When he was 13, Rushdie's secular Muslim family sent him to Rugby, one of England's most famous public schools, from where he proceeded to Cambridge. He was quite a well-known English writer long before he became a famous international one, and only in recent years has he been spending most of his time in the U.S. ("All of my books are in New York now. There was a moment when I shipped 6,000 books across the Atlantic. When you do that, you know where you'll be living.") Yet he still has many ties to Britain-children from some of his four marriages not the least of them-and I wonder whether he's not moving slowly, inevitably, towards writing a decidedly English novel, possibly even one with minor characters named Nigel and Philippa. "Well, I certainly want to write about London-again. The one time I did do it was in The Satanic Verses, and as you know the discourse about that book got usurped by a different conversation." This is a splendid example of the euphemistic way he talks about-or avoids talking about-his brush with assassination.
Each decade our sick celebrity culture seems to come up with new ways of becoming famous. Paris Hilton having her sex tape on the internet is an example. Rushdie being condemned to death by one of the world's major religions is another. The difference is that in Rushdie's case the publicity was involuntary. Apart from the fear, how did he react to the fact that his great burst of fame was so utterly out of his control? "Quite simply, I hated it," he says. "Every writer wants his or her books to be well known, every writer wants to be successful. And it was such a dark kind of thing. It wasn't about being me, the person called me at the centre of it. It seemed to have so little to do with me as to be really quite disturbing. I was very unhappy about being so loudly described in certain ways, and still am, because I think that the legacy was that people who didn't know my writing were put off. In some weird way, the characteristics of the attack against me were transposed onto me. Because the fatwa was unfunny, therefore I must be unfunny. Because it was weird, arcane, incomprehensible and theological, so too must I be. And because it felt alien, I also must be hard to understand. So, oddly, I think it put people off having a go and trying my books, because they thought they would be like the novels of the Ayatollah Khomeini. It's taken a lot of fighting back from that, and I don't know that I'll ever be finished."

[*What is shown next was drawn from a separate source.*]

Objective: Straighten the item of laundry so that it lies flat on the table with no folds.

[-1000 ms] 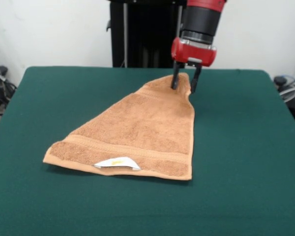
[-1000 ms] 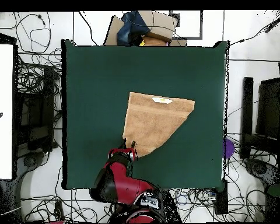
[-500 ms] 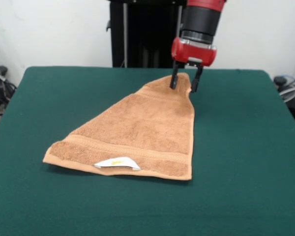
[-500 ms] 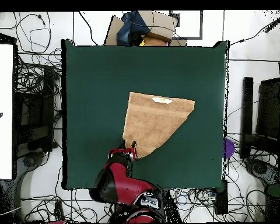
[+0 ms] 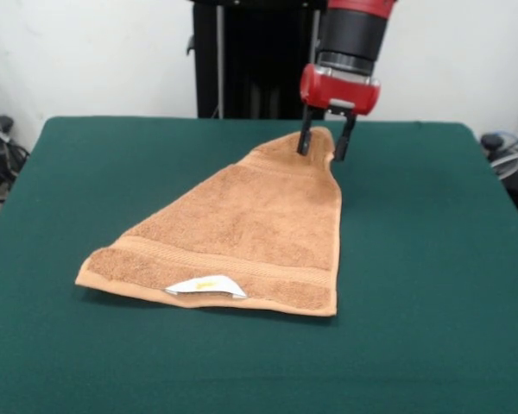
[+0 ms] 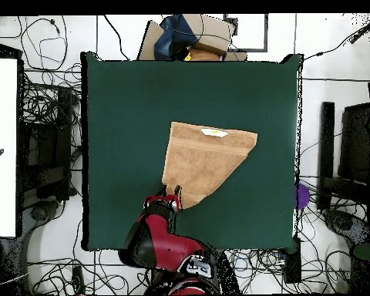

He pauses a moment, looking round the hotel room from under his cobra-lidded eyes. "The fight picked me, I didn't pick it. But at least it was the right fight, in the sense that on one side are all the things I care about and on the other side all the things I hate. It's very difficult to say that nine years of my life were not worth it. Maybe it's just human nature to make it seem like it was a worthwhile experience. But it kind of was. I mean, here we are now, in this happier period, sitting in this hotel without armed men outside the door. The experience taught me a lot not just about fanaticism, not just about power, but also about friendship: the friendship of those who rallied around me. There was a sense in which it was enriching. I'm glad it's over. Enough enrichment. But you ask me if it was worth it. Yes, it was worth it."